La señora de la maleta
Daniel Moreno Muñoz | Mormuz

Cuando llegué al hotel, nunca imaginé los acontecimientos que iban a proceder. Justo delante de mí, en la cola de recepción, tenía a una señora, que no superaba los cincuenta. Pelo muy oscuro corto, pendientes de lujo y gafas caladas fue lo que más me llamó la atención de su figura. También que solo se acompañaba de una pequeña maleta, marrón ocre y protegida por dos candados.
Al subir a mi habitación, me la encontré en el pasillo. Estaba inmóvil, leyendo con mucho interés el plan que explicaba qué hacer en caso de emergencia. La maleta estaba a su lado. Señal de que aún no había entrado en su habitación.
Sin darle importancia, pasé la tarde recorriendo las calles parisinas, en busca de historias que contar y que enviar a mi editor. Di con una que me pareció excepcional. La de un cantante que había tocado el éxito en la ciudad hace unas décadas, al que las malas influencias habían llevado a perderlo todo. Ahora, tras un largo proceso de recuperación, había logrado volver a disfrutar de su pasión: la música jazz. Aunque fuera como músico callejero.
Llegué al hotel exaltado, con ganas de teclear las primeras palabras en el ordenador, y de sorprender a mi jefe. Pero la sorpresa me la llevé yo. Cuatro coches de policía, dos ambulancias, y una muchedumbre acumulada en la puerta principal. “Una mujer ha sido encontrada sin vida”, dijo uno de los agentes.
Nada más entrar al hall, un grupo de policías inspeccionaban una maleta. La marrón ocre. La de la señora de esa mañana. La misteriosa. La que me había llamado la atención desde el primer momento. Como buen periodista, quise informarme acerca de lo ocurrido, pero no conseguí demasiado.
La mujer era inglesa. Tenías reservadas tres noches en el hotel. En la maleta se habían encontrado numerosas pastillas, cerillas y tiritas. Había sido la encargada de la limpieza la que había encontrado el cuerpo, en uno de los lavabos de la primera planta, alrededor de las seis. Presentaba signos de apuñalamiento en la nuca. Alguien había burlado las cámaras de seguridad.

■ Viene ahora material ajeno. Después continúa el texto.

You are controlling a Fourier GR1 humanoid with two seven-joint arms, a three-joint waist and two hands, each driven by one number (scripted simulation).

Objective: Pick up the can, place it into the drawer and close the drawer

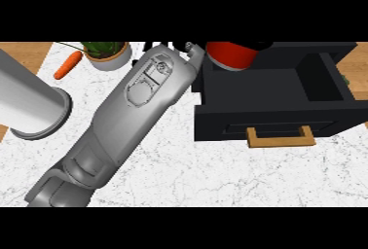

Era un caso un tanto extraño. Un asesinato en un hotel de París no me parecía del todo descabellado. A media tarde, y dejando el cuerpo en un baño, sí. ¿Huía de alguien?
Durante los siguientes dos días, me olvidé por completo del músico callejero. Investigué a fondo lo ocurrido. Pregunté a los encargados del hotel, a los huéspedes, en comisarías de policía e incluso a los dueños de los restaurantes contiguos al edificio. Nadie supo darme ningún dato relevante.

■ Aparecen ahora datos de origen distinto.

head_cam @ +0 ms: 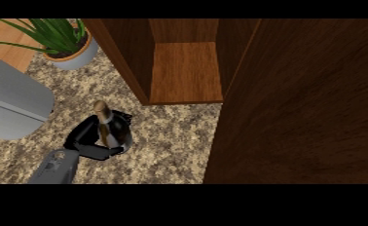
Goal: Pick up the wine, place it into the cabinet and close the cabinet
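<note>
Our left robot hand (92,140) wraps the wine (108,125) (upright) on the table (169,142), near the open cabinet (185,71).

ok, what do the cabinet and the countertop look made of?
The dark brown open cabinet looks like stained wood with a matte finish: grain streaks run along its door, and the inner shelf is a lighter, warmer wood. The speckled beige countertop looks like granite or similar stone: mottled flecks, no grain.

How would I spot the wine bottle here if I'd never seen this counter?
Start at the big dark wooden cabinet, standing open with a bare shelf. On the speckled counter below and left of it, the robot's left hand curls round the wine bottle. It is dark with a tan top, unlike the leafy potted plant behind.
</note>
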Motion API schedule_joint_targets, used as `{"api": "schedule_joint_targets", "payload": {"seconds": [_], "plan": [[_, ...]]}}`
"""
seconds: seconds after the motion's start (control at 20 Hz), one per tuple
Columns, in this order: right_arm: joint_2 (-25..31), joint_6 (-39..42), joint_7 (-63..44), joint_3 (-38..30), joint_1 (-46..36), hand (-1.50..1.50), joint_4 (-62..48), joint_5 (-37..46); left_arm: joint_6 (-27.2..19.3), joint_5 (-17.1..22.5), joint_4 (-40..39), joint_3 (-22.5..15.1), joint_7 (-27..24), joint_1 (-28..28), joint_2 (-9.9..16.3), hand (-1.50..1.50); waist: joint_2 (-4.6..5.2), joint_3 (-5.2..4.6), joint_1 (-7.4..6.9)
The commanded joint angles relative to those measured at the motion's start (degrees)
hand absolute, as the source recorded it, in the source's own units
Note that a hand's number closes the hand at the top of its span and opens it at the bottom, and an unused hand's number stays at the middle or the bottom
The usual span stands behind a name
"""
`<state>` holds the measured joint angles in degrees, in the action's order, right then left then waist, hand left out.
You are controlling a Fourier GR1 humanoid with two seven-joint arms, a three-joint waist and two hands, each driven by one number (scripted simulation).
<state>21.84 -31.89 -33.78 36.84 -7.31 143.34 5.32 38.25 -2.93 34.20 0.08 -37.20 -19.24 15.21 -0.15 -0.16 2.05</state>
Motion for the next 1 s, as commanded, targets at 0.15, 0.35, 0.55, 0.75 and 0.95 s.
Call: {"api": "schedule_joint_targets", "payload": {"seconds": [0.15, 0.35, 0.55, 0.75, 0.95], "plan": [[2.1, -0.7, -2.8, 1.4, 2.6, -1.5, 9.3, 4.5, 5.4, -0.3, -0.8, -1.8, -9.8, -0.2, -0.4, 1.5, -0.11, -0.01, -0.38], [1.3, -1.5, -0.8, 1.5, 2.1, -1.5, 6.4, 3.5, 3.5, -1.3, 0.3, -3.8, -13.4, 0.9, -1.0, 1.5, -0.02, 0.03, -0.89], [3.3, -2.4, -2.0, 3.7, 4.7, -1.5, 10.8, 4.7, 1.5, 0.9, 1.3, -2.2, -14.5, 1.6, 1.5, 1.5, -0.28, 0.05, -0.69], [4.7, -2.6, -0.4, 0.8, 4.8, -1.5, 9.2, 1.4, -14.7, 6.7, 2.3, 4.9, -10.6, 5.3, -3.9, 1.5, -0.51, 0.15, -1.54], [4.8, -3.3, 1.5, 2.4, 6.3, -1.5, 8.2, 4.1, -16.8, 8.8, 8.9, 4.6, -9.5, 10.8, -7.2, 1.5, -0.38, 0.18, -2.0]]}}
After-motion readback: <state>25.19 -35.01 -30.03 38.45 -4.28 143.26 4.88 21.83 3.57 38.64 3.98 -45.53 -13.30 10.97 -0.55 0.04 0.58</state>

Todo cambió cuando hablé con la mujer que estaba alojada justo al lado de la habitación de la señora de la maleta. Había pasado esa tarde en el Louvre, con su hija, me dijo. Quise comprobarlo. Y ahora llevo dos noches en una celda provisional a las afueras de la capital francesa. Empiezo a dudar qué es lo que ocurrió. La justicia es mi única esperanza.